Я слыхал, что Владимир Константинович тоже пел когда-то в мальчишеском хоре. В синодальном, церковном. Мне даже трудно представить себе, как это он, наш директор, стоит на спевке, коротышка коротышкой, а бородатый регент кричит на него: "Эй, ты, как тебя… Наместников, что ли? Круглей, братец, круглей… И больше серебра!"

Вот уж смех.

А потом у нашего старика, у Наместникова, учился Сергей Павлович, который теперь тоже немного седоват. Почему-то он так и не стал знаменитым певцом. И не сделался известным пианистом. Должно быть, тогда, в войну, в селе Арбаж, что в Кировской области, они слишком уж сильно голодали, ребята.

А может быть, ему самому захотелось быть концертмейстером и работать в том же училище, где учился сам.

Мне очень нравится заниматься с Сергеем Павловичем: он все знает, все слышит. Мне сдается, что каждую ноту, которую я пою, он тоже поет, но неслышно, в себе, в глубине глаз…

"Готово", — сказал накануне концерта Сергей Павлович. "Да, пожалуй", кивнул, прослушав, Владимир Константинович.

Но когда мы расселись в автобусе, чтобы ехать, я увидел на самом заднем сиденье Колю Бирюкова, насупленного, с опущенным цигейковым козырьком шапки. На меня он не смотрел. Он ни на кого не смотрел, В окно смотрел.

И я до сих пор не знаю, почему он тогда ехал вместе с нами, хотя ему и было настрого запрещено петь: то ли напросившись, то ли без спроса.

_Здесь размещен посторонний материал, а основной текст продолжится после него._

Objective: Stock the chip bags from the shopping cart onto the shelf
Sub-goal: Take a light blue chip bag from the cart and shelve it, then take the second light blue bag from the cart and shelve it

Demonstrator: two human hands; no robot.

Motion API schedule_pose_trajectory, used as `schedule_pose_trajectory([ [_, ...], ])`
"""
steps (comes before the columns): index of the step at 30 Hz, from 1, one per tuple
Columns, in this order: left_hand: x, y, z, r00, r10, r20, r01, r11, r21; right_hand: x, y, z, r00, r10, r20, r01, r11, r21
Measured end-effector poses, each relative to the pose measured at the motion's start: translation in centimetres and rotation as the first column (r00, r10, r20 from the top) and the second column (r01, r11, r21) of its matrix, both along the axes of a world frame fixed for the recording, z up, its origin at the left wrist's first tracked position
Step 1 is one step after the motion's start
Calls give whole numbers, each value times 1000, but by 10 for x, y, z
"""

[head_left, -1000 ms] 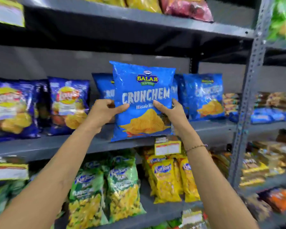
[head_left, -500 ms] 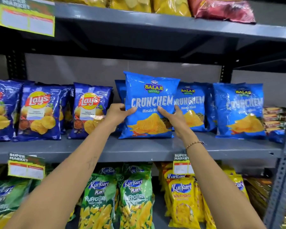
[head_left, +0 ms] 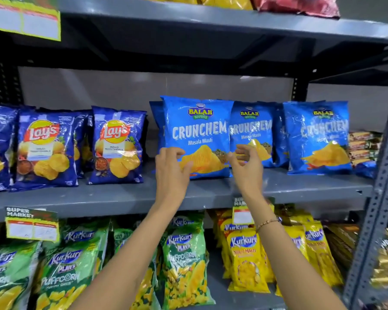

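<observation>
Standing upright on the grey shelf, the front Crunchem bag sits at the left end of a row of matching blue bags, its base set back from the shelf's front edge. A second Crunchem bag overlaps behind its right side, and a third stands further right, near the slotted upright post.

Both hands are raised in front of the bag's lower half. The left hand has its grip released, fingers spread and curled loosely over the bag's lower left corner; whether the fingertips touch the foil cannot be told. The right hand is likewise released, fingers curved and parted beside the bag's lower right edge, holding nothing. A thin bracelet circles the right wrist.

To the left, a bare gap of shelf separates the Crunchem row from the dark blue Lay's bags, which run on to the left edge. A strip of bare shelf runs along the front of all the bags. Above them there is plenty of room below the upper shelf, which carries yellow and red bags.

Below, green Kurkure bags stand to the left and yellow Kurkure bags to the right. Price tags hang from the shelf lip. A pale grey wall backs the unit.
</observation>
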State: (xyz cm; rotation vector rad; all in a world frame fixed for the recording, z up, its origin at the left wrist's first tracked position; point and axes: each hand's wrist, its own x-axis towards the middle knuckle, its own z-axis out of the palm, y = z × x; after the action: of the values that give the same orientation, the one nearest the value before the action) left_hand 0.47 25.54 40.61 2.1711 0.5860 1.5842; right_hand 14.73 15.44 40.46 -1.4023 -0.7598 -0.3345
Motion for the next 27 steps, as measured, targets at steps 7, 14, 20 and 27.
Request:
schedule_pose_trajectory([
  [7,21,-99,-76,817,-566,-110,540,818,-201,-48,-112,-109,977,-196,-80,200,979,40],
  [14,59,-208,-231,408,-844,-347,622,535,-572,-84,-274,-289,794,-448,-411,281,870,-406],
  [20,86,-296,-377,-101,-767,-634,413,547,-728,-117,-387,-421,296,-686,-665,53,707,-705],
  [27,111,-351,-501,-471,-528,-707,321,644,-695,-120,-434,-528,-26,-720,-694,-172,687,-706],
])
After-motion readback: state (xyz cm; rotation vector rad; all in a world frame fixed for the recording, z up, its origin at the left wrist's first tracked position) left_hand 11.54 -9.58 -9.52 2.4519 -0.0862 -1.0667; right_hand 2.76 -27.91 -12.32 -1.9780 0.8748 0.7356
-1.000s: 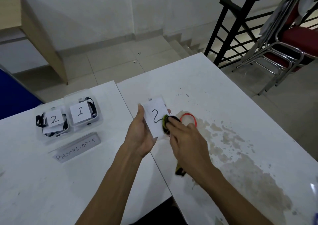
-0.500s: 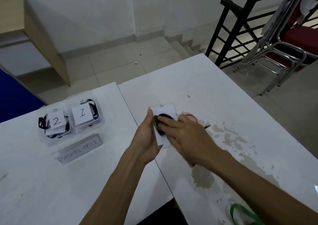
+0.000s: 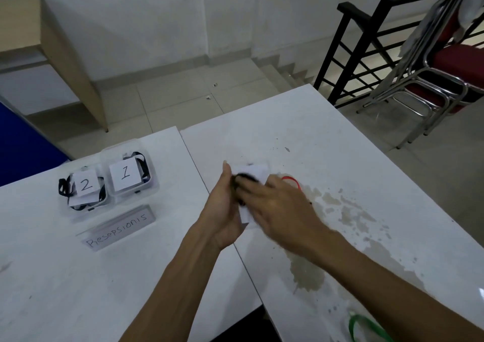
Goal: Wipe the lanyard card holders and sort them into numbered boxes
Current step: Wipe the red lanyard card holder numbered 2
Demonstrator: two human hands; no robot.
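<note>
Left hand (image 3: pixel 222 208) pinching the card holder (image 3: pixel 252 174) edge, right hand (image 3: pixel 277 205) blurry, grip unclear. Better to keep it steady, wipe corner to corner.

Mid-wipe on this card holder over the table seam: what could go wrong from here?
1. The wet, stained patch lies just right of the hands; setting the card holder down there could dirty it again.
2. The left hand grips only its edge while the right hand rubs, so it might slip.
3. Its number is covered now; it could land in the wrong box, 2 or 1.
</note>
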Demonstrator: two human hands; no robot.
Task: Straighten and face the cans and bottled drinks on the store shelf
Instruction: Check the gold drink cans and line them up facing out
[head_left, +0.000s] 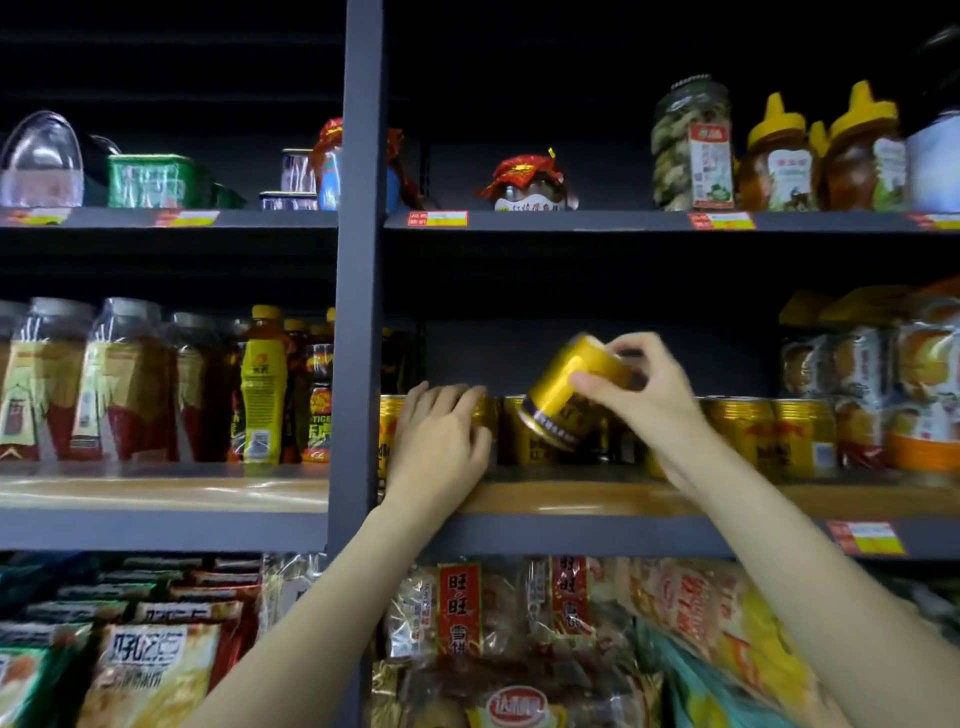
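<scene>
A row of gold drink cans (769, 436) stands on the middle shelf (571, 499) right of the dark post. My right hand (649, 395) grips one gold can (566, 395) by its top end, lifted above the row and tilted to the left. My left hand (441, 431) lies over the top of another standing gold can (387, 436) at the left end of the row, fingers curled round it. That can is mostly hidden by the hand. Bottled drinks (262, 384) with yellow labels stand on the same shelf level, left of the post.
A dark vertical post (358, 260) divides the shelving. Clear jars (124, 379) fill the far left, packaged goods (893, 384) the far right. The upper shelf holds jars and honey bottles (779, 156). Snack bags (467, 623) fill the shelf below my arms.
</scene>
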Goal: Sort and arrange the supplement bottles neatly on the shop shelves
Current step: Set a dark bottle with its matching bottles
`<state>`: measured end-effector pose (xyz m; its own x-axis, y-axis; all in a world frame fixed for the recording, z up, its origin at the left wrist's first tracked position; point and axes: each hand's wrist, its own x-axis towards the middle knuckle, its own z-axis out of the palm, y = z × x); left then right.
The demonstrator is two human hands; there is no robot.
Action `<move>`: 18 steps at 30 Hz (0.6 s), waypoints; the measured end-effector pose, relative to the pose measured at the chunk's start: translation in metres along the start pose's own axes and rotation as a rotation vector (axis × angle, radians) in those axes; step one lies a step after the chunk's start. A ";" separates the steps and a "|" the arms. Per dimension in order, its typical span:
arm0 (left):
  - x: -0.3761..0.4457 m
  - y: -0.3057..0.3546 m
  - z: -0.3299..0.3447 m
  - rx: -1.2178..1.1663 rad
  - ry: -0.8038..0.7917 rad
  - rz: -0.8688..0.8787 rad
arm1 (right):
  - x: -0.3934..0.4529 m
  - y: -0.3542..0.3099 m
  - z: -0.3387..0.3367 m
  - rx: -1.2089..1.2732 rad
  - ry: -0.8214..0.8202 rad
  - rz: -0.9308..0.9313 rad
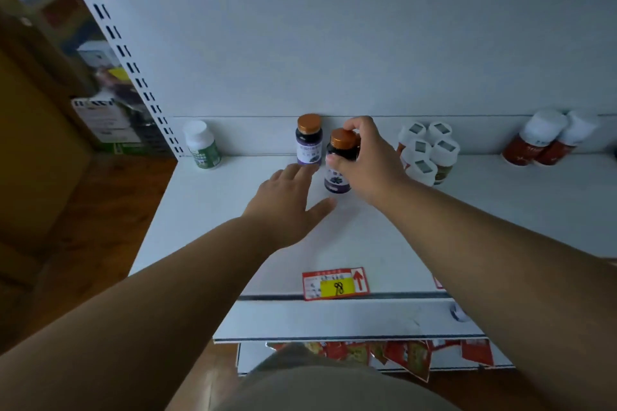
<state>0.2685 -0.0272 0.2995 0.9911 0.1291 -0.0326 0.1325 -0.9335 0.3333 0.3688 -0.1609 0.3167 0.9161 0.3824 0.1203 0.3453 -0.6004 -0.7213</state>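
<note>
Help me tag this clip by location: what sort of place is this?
Most likely a shop aisle. A white display shelf carries a price tag marked 98 on its front edge, a slotted upright supports the shelving, and supplement bottles such as the white-capped cluster stand in groups.

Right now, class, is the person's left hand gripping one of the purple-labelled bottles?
No, the left hand lies open on the shelf with straight fingers, while the right hand grips the front purple-labelled bottle.

White shelf (207, 210) carries supplement bottles (424, 153) and a price tag (335, 283).
</note>
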 end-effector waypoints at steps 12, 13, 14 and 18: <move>0.059 -0.026 -0.012 0.196 0.132 0.176 | 0.053 0.006 0.024 -0.221 0.089 -0.069; 0.061 -0.026 -0.012 0.193 0.135 0.175 | 0.054 0.006 0.026 -0.222 0.086 -0.073; 0.062 -0.027 -0.012 0.192 0.137 0.174 | 0.055 0.006 0.027 -0.219 0.086 -0.076; 0.064 -0.028 -0.011 0.174 0.141 0.182 | 0.055 0.007 0.031 -0.228 0.113 -0.080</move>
<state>0.3281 0.0107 0.2989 0.9888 -0.0119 0.1487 -0.0351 -0.9874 0.1544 0.4154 -0.1218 0.2975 0.8965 0.3622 0.2552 0.4429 -0.7193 -0.5352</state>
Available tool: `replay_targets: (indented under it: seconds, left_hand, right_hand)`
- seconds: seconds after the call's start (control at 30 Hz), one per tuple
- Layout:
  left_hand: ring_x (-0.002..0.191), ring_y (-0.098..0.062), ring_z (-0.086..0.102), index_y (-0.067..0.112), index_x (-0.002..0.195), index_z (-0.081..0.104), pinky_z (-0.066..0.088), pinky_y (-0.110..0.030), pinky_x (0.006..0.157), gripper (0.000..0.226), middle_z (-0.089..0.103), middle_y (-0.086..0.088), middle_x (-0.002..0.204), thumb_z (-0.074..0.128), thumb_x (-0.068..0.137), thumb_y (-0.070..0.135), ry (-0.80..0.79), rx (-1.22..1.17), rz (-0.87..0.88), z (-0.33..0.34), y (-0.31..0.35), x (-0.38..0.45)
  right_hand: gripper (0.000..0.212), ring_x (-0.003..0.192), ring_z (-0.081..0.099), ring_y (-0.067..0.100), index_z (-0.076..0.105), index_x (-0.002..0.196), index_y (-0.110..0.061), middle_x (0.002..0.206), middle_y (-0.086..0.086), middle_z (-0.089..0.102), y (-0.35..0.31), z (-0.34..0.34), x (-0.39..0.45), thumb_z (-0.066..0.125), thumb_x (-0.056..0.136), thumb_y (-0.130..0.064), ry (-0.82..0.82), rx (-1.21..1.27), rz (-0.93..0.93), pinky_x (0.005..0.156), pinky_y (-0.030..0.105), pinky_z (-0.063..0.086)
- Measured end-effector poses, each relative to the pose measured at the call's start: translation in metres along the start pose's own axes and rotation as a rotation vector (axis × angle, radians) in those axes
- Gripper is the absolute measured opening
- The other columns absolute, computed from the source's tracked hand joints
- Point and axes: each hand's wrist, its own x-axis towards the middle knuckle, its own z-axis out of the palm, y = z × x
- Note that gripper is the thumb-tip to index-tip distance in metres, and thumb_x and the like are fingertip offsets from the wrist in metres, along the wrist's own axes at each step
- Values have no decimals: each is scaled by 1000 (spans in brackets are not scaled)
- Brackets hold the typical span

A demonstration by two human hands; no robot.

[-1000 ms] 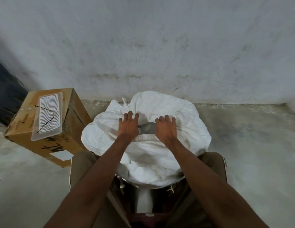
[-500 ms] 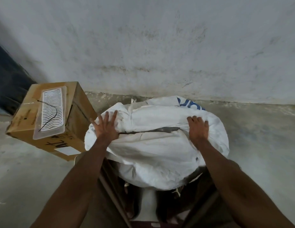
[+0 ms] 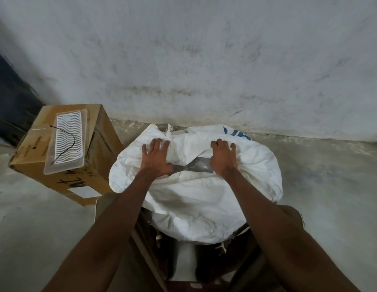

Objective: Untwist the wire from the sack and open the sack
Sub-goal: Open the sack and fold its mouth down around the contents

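A white woven sack (image 3: 204, 199) stands on the floor between my knees, against the wall. Its mouth is parted in a narrow slit, and grey contents (image 3: 194, 167) show through it. My left hand (image 3: 156, 159) lies on the far lip at the left end of the slit, fingers spread over the cloth and thumb at the edge. At the right end, my right hand (image 3: 222, 159) holds the same lip. The black wire (image 3: 67, 146) lies bent on a clear plastic tray (image 3: 63, 170), off the sack.
The tray rests on a brown cardboard box (image 3: 97, 165) just left of the sack. A grey plastered wall (image 3: 204, 70) rises close behind. Bare concrete floor (image 3: 330, 186) spreads to the right and left. Something dark (image 3: 10, 98) stands at the far left.
My hands went from the middle out to the sack's sides, stretching the mouth wide. Now they have come back nearer together on the far lip, and the slit is shorter.
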Motion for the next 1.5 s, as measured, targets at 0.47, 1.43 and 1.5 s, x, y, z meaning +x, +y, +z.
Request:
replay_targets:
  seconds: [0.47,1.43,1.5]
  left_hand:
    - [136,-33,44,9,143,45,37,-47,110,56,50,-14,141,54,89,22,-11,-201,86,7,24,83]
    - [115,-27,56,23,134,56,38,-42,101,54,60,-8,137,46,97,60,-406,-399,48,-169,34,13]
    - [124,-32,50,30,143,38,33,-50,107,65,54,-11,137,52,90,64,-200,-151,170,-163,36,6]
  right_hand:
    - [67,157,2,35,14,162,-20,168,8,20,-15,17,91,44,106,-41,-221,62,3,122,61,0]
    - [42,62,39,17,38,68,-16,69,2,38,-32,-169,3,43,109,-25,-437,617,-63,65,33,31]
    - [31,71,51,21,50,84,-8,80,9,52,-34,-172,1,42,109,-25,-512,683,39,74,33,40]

То ли на всякий пожарный случай: вдруг у меня от робости язык отнимется? То ли из любопытства: каково у меня получится в первый раз?

Замечу лишь, что от глаз Владимира Константиновича не укрылось то, что Бирюков едет вместе с нами, хотя он и загораживался козырьком.

Он это сразу увидел, но ничего не сказал.

Ведь отвыкать надо тоже постепенно. Как и привыкать.

Мы пели в тот вечер обычный наш репертуар: "Пришла весна" Гайдна, баховский Терцет, «Колыбельную» Лядова, "В небе" Палестрины, кое-что из новых авторов. Это кое-что из новых авторов у нас постепенно обновлялось, ведь новую музыку нужно пропагандировать — святое дело. Но Бах, Лядов, Палестрина оставались всегда и неизменно, так, вероятно, они и останутся.

Ведь, скажем, этот самый Джованни Палестрина: он жил на свете четыреста лет назад, че-ты-ре-ста!.. И песню "В небе" он в ту пору написал специально для мальчишеского хора.

Привет, Джованни Палестрина!

Мы все еще поем твою песню.

Мы поем.

Нас слушают, замерев.

На нас смотрят, боясь шелохнуться.

Досадно, черт, что я не могу видеть наш хор оттуда, из зала, со стороны. Наверное, Это красиво. Ровные ряды мальчиков, одетых в одинаковые костюмы. Ряд над рядом: впереди самые маленькие, позади самые длинные. (Лично я нахожусь где-то посредине.) И я представляю себе, как за последним рядом самых долговязых — так естественно, будто бы еще один ряд, будто наше продолжение, — вздымаются к потолку серебряные трубы органа, знаменитого консерваторского органа. Вероятно, им, сидящим в зале, все это видится целиком, и, может быть, им сейчас кажется, что звучит именно орган в его задорных высоких регистрах.

Я, как и все остальные, старательно веду свою партию, но различаю отдельные знакомые мне голоса: вот Маратик Алиев, отбывший свое недельное наказание, вот Гошка Вяземский, в это Витюха Титаренко — мои одноклассники, мои однокашники.